Tables.istable(::Type{<:JSONLines}) = true


function Tables.getcolumn(row::Row, i::Int) 
    src = getfield(row, :source)
    return getfield(src, :objects)[getfield(row, :row)][columnnames(row)[i]]
end
function Tables.getcolumn(row::Row, nm::Symbol) 
    src = getfield(row, :source)
    obj = getfield(src, :objects)
    srcrow = obj[getfield(row, :row)]
    return srcrow[nm]
end
Tables.columnnames(row::Row) = getfield(getfield(row, :source), :names)
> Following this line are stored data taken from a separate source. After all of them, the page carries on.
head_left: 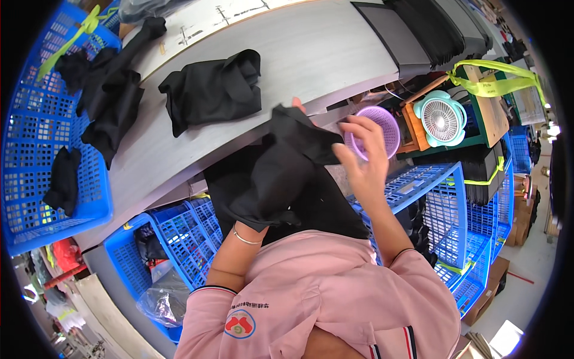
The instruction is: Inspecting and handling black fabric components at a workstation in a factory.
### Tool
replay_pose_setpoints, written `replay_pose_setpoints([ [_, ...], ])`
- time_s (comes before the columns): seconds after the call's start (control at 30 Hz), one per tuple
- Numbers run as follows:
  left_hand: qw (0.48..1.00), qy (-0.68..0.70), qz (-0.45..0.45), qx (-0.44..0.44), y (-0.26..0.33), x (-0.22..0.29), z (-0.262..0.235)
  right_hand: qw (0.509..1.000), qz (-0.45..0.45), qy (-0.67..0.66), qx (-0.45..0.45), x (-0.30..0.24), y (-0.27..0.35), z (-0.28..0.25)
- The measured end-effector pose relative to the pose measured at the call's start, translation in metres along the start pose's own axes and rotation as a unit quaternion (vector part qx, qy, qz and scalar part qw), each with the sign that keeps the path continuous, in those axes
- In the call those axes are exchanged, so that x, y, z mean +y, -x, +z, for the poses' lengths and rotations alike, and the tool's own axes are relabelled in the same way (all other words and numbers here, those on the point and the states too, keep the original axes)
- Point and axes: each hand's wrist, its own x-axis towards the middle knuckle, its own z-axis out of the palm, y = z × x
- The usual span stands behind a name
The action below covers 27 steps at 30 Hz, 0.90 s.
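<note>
A piece of black cloth hangs over my left forearm and covers most of my left hand. Only some fingertips poke out past its far edge, and the cloth stays held up on that hand. My right hand is raised just right of the cloth's corner, its fingers curved and thumb apart, with nothing visible between them. On the grey table ahead lies a folded stack of black cloth. More black pieces drape from the table's left side into a blue plastic basket.
A purple basket and a turquoise fan stand at the right. Blue crates flank me on the right, and another blue crate is below the table at left. Dark flat sheets are stacked on the table's far right.
</note>
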Motion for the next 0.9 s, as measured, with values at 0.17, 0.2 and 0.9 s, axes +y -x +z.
replay_pose_setpoints([
  [0.17, 0.803, 0.587, -0.066, 0.076, -0.001, 0.003, -0.01, 0.938, -0.028, -0.244, -0.245, -0.013, -0.027, -0.005],
  [0.2, 0.798, 0.595, -0.068, 0.066, -0.001, 0.003, -0.016, 0.911, 0.015, -0.322, -0.259, -0.013, -0.03, -0.015],
  [0.9, 0.98, 0.196, 0.032, -0.027, -0.007, -0.006, -0.001, 0.961, -0.253, 0.089, 0.073, 0.013, -0.038, 0.006],
])
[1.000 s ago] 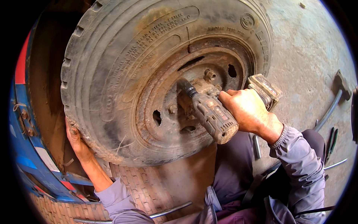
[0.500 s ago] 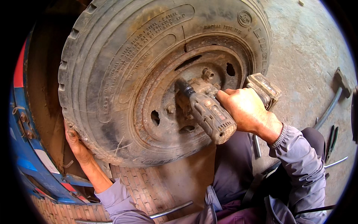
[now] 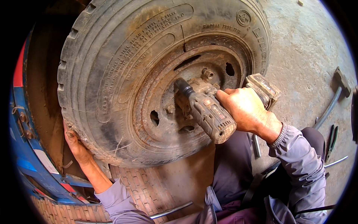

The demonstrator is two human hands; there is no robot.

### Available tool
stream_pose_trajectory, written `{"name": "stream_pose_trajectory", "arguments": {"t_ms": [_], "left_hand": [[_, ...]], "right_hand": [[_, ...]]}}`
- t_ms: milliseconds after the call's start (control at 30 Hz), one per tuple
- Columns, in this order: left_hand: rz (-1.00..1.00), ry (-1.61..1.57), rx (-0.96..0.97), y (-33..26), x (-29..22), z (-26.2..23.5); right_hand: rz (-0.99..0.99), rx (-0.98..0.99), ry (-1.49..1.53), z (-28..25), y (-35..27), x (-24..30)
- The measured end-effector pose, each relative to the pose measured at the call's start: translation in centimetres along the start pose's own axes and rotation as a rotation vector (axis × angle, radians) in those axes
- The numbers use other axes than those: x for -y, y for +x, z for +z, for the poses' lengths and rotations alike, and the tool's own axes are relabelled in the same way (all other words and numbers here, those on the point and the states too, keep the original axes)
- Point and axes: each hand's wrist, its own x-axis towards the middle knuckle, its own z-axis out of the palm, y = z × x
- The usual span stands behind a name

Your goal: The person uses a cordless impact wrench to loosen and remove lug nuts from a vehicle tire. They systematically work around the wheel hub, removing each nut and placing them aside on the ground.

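A large dusty truck tire (image 3: pixel 87 80) on a rusty steel wheel rim (image 3: pixel 149 89) fills the middle and upper part of the view, its outer side facing me. My right hand (image 3: pixel 246 110) is wrapped round the handle of a cordless impact wrench (image 3: pixel 212 115), with the battery (image 3: pixel 264 89) beyond my fist. The wrench's black socket (image 3: pixel 183 86) points into the wheel centre, left of the hub; whatever sits inside it is hidden. Other wheel nuts (image 3: pixel 170 109) show around the hub. At the tire's lower left edge, my left hand (image 3: pixel 77 147) grips the tread, its fingertips partly hidden.
A blue vehicle frame (image 3: pixel 28 153) with red and white patches stands on the left. On the concrete floor at right lie a hammer (image 3: pixel 342 82), black-handled pliers (image 3: pixel 331 140) and a metal rod (image 3: pixel 335 161). Another metal bar (image 3: pixel 171 211) rests on the bricks below.
The tire and rim have shifted very slightly left. Both hands and the impact wrench stay almost where they were.
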Motion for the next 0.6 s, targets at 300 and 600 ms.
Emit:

A typical input would look like this

input = JSON3.read.(["""{"A":1, "B":"hi"}""", """{"A":2, "B":"hello"}"""])
nms = collect(keys(input[1]))
jsnl = JSONLines(input, nms)

This is where I get stuck:

using DataFrames
DataFrame(jsnl)
julia> DataFrame(jsnl)
2Γ—2 DataFrame
β”‚ Row β”‚ A     β”‚ B      β”‚
β”‚     β”‚ Int64 β”‚ String β”‚
β”œβ”€β”€β”€β”€β”€β”Όβ”€β”€β”€β”€β”€β”€β”€β”Όβ”€β”€β”€β”€β”€β”€β”€β”€β”€
β”‚ 1   β”‚ 1     β”‚ hi     β”‚
β”‚ 2   β”‚ 2     β”‚ hello  β”‚
using StructArrays
StructArray(jsonl)
julia> StructArray(jsnl)
ERROR: KeyError: key :row not found

Any idea what I am doing wrong?
Thanks!

EDIT:
I checked all the functions in the Tables.jl β€œuser interface” and they seem to work:

julia> jsnl = JSONLines(input, nms)
JSONLines(JSON3.Object[{
   "A": 1,
   "B": "hi"
}, {
   "A": 2,
   "B": "hello"
}], [:A, :B])

julia> rws = Tables.rows(jsnl)
2-element Array{Row,1}:
 Row: (A = 1, B = "hi")
 Row: (A = 2, B = "hello")

julia> Tables.columnnames(rws[1])
2-element Array{Symbol,1}:
 :A
 :B

julia> Tables.getcolumn(rws[1], 1)
1

julia> Tables.getcolumn(rws[2], :B)
"hello"

julia> cls = Tables.columns(jsnl)
Tables.CopiedColumns{NamedTuple{(:A, :B),Tuple{Array{Int64,1},Array{String,1}}}}: (A = [1, 2], B = ["hi", "hello"])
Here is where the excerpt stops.